Nope, couldn't get the Tapir IR from -O2 due to the error reported above. I believe the above is -O0. Here's -O1:

pfor.detach.preheader:                            ; preds = %entry
  br label %pfor.detach

pfor.cond.cleanup:                                ; preds = %pfor.inc, %entry
  sync within %syncreg, label %pfor.end.continue

pfor.end.continue:                                ; preds = %pfor.cond.cleanup
  call void @llvm.lifetime.end.p0i8(i64 88, i8* nonnull %0) #2
  ret void

pfor.detach:                                      ; preds = %pfor.detach.preheader, %pfor.inc
  %__begin.017 = phi i32 [ %inc, %pfor.inc ], [ 0, %pfor.detach.preheader ]
  detach within %syncreg, label %pfor.body, label %pfor.inc

pfor.body:                                        ; preds = %pfor.detach
  invoke void @_ZN12MatrixInitOpIN6miniFE9CSRMatrixIdiiEEEclEi(%struct.MatrixInitOp* nonnull %mat_init, i32 %__begin.017)
          to label %pfor.preattach unwind label %lpad

pfor.preattach:                                   ; preds = %pfor.body
  reattach within %syncreg, label %pfor.inc

pfor.inc:                                         ; preds = %pfor.preattach, %pfor.detach
  %inc = add nuw nsw i32 %__begin.017, 1
  %cmp = icmp slt i32 %inc, %1
  br i1 %cmp, label %pfor.detach, label %pfor.cond.cleanup, !llvm.loop !145

lpad:                                             ; preds = %pfor.body
  %2 = landingpad { i8*, i32 }
          cleanup
  call void @llvm.lifetime.end.p0i8(i64 88, i8* nonnull %0) #2
  resume { i8*, i32 } undef
stelleg commented 6 years ago

You think it has to do with the interaction between exception handling, i.e. invoke/resume, and Tapir?

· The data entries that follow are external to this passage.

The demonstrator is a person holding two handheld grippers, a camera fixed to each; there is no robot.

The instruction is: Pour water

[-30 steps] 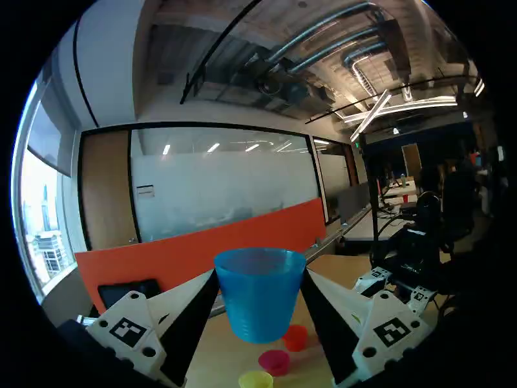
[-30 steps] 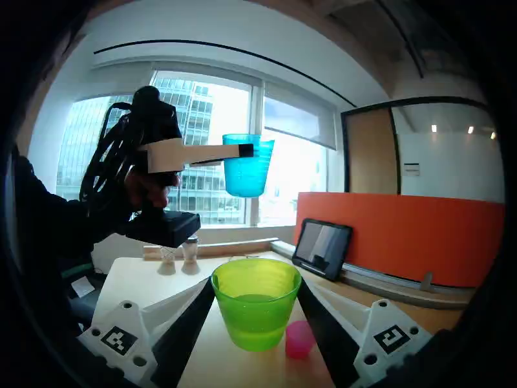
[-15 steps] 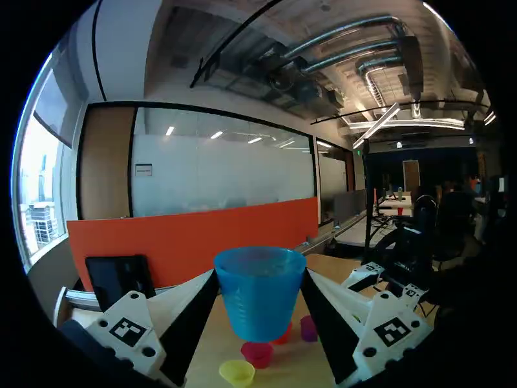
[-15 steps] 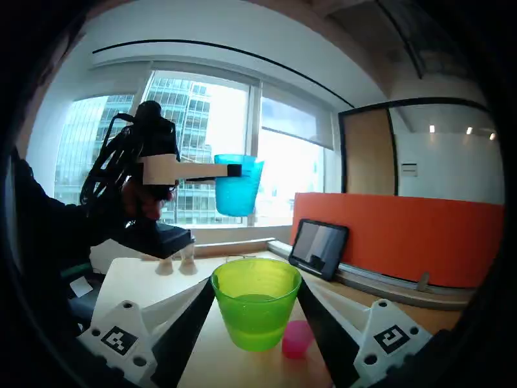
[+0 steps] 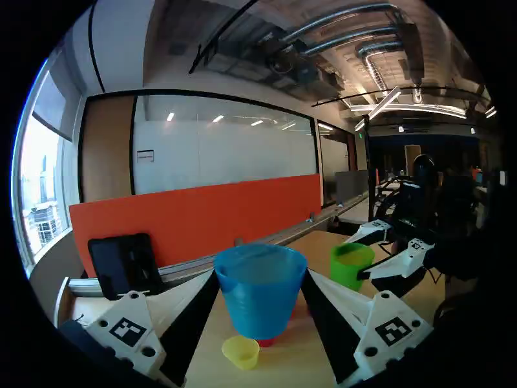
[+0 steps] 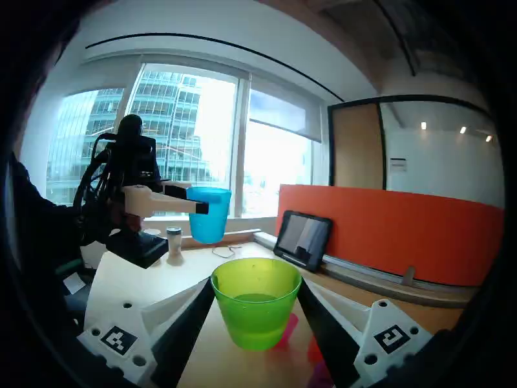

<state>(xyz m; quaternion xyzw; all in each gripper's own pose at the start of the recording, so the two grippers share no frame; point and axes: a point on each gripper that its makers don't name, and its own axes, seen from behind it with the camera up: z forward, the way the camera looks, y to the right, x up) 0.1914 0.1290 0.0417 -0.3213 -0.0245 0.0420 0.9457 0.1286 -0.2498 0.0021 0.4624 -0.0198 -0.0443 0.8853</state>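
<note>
- The right hand-held gripper [image 6: 256, 284] is closed around a green cup [image 6: 256, 313]. Both fingers press on the sides of the cup. The cup is upright and has some water in its lower part.
- The left hand-held gripper [image 5: 260, 275] is closed in the same way around a blue cup [image 5: 260, 304], with one finger on each side. This cup is also upright, and I cannot tell if there is anything inside it.
- In the left gripper view, a small yellow cup [image 5: 240, 352] stands on the tabletop [image 5: 287, 363] just below the blue cup. A small red cup [image 5: 265, 341] is partly hidden behind the blue cup.
- In the right gripper view, a small pink cup [image 6: 288, 325] is on the tabletop just behind the green cup, a little to the right.
- The two big cups are apart. In the right gripper view the blue cup is farther away and to the left, in the air above the tabletop. In the left gripper view the green cup is farther away and to the right.
- At the far side of the tabletop, a dark tablet [image 6: 302, 238] leans against an orange partition [image 6: 413, 226].
- A small shaker [image 6: 173, 240] stands at the far left, near the window [image 6: 194, 129].
</note>
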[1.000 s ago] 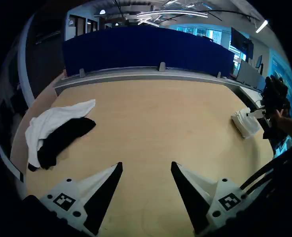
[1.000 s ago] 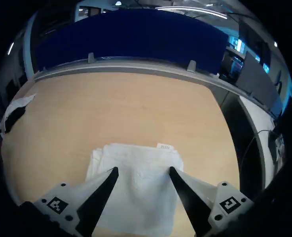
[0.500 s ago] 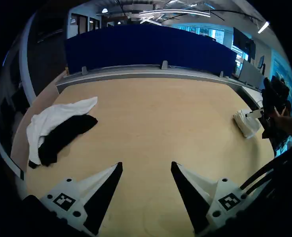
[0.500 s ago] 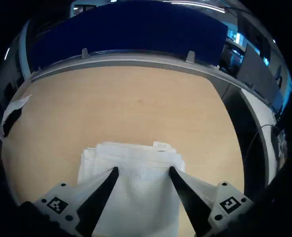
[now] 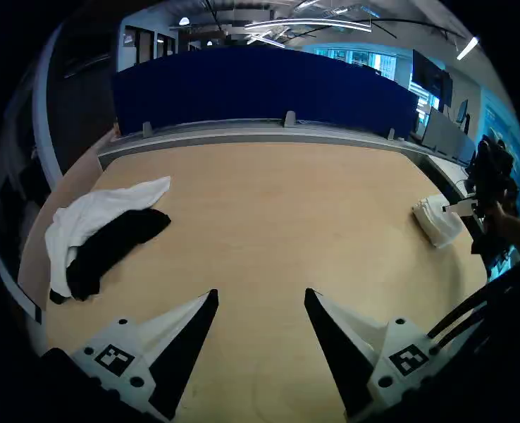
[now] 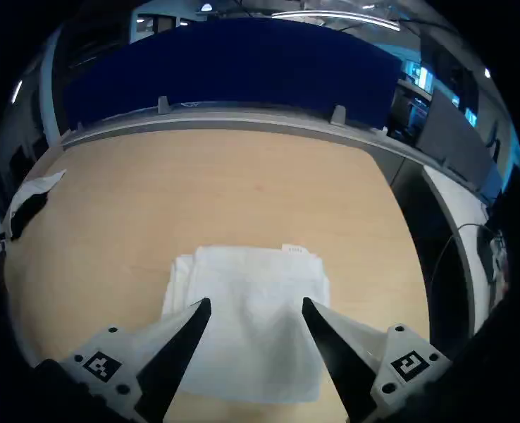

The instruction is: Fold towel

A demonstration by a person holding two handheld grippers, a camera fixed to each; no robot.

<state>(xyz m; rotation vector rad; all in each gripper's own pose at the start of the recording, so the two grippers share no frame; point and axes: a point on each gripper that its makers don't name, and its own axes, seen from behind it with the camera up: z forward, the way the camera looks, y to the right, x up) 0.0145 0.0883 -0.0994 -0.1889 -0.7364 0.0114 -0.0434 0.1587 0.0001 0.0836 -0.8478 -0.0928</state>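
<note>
White folded towel [image 6: 249, 317] near right edge of pale wooden desk [image 6: 225, 190].
Right gripper [image 6: 254, 300] spread open over it; left gripper [image 5: 261, 290] open above desk middle; black-and-white cloth heap [image 5: 98, 233] by left edge.

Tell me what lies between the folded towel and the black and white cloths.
Nothing: bare tabletop separates the folded towel from the cloths, per the left gripper view.

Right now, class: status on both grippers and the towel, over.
Left gripper open, above the table. Right gripper open, over the folded white towel. Black and white cloths heaped far off, nothing blocking.
</note>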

neboat commented 6 years ago

Ah, OK. (Sorry, I realized in hindsight that my question was silly.) Thanks again for the info. Now I know where to look.

I suspect there's some issue with Tapir and exceptions, but I don't think it's the resume. (Still, it would be nice to have an excuse to implement my master plan for integrating exceptions with Tapir...)

stelleg commented 6 years ago

I'm glad to hear there's a master plan :). Seems like getting tapir and exceptions to play nicely could be non-trivial.

neboat commented 6 years ago

OK, I think I've identified the problem, and it is with exception handling. A quick work around (that preserves the cilk_for you identified before) is to add __attribute__((noinline)) to init_matrix in SparseMatrix_functions.hpp. I'm thinking through a better fix, but hopefully this change will still let you enjoy some Cilk parallelism in your code.

stelleg commented 6 years ago

Thanks for the workaround, did the job for me.

neboat commented 6 years ago

Wanted to give you a quick update. I'm currently testing a fix to Tapir's integration with exception-handling code. On my machine, I can now successfully build this test case without any work around. I would like to try running this test case and to try running the race detector on it. Can you please advise me on how to run this program?

stelleg commented 6 years ago

Nice! Assuming you've successfully built it, it should be miniFE.x in the src subdirectory. You can run it with no arguments to get a trivially small test case, or if you want something longer running, you can increase the size of the problem, e.g. ./miniFE.x --nx 100 --ny 100 --nz 100. Let me know if you have any issues.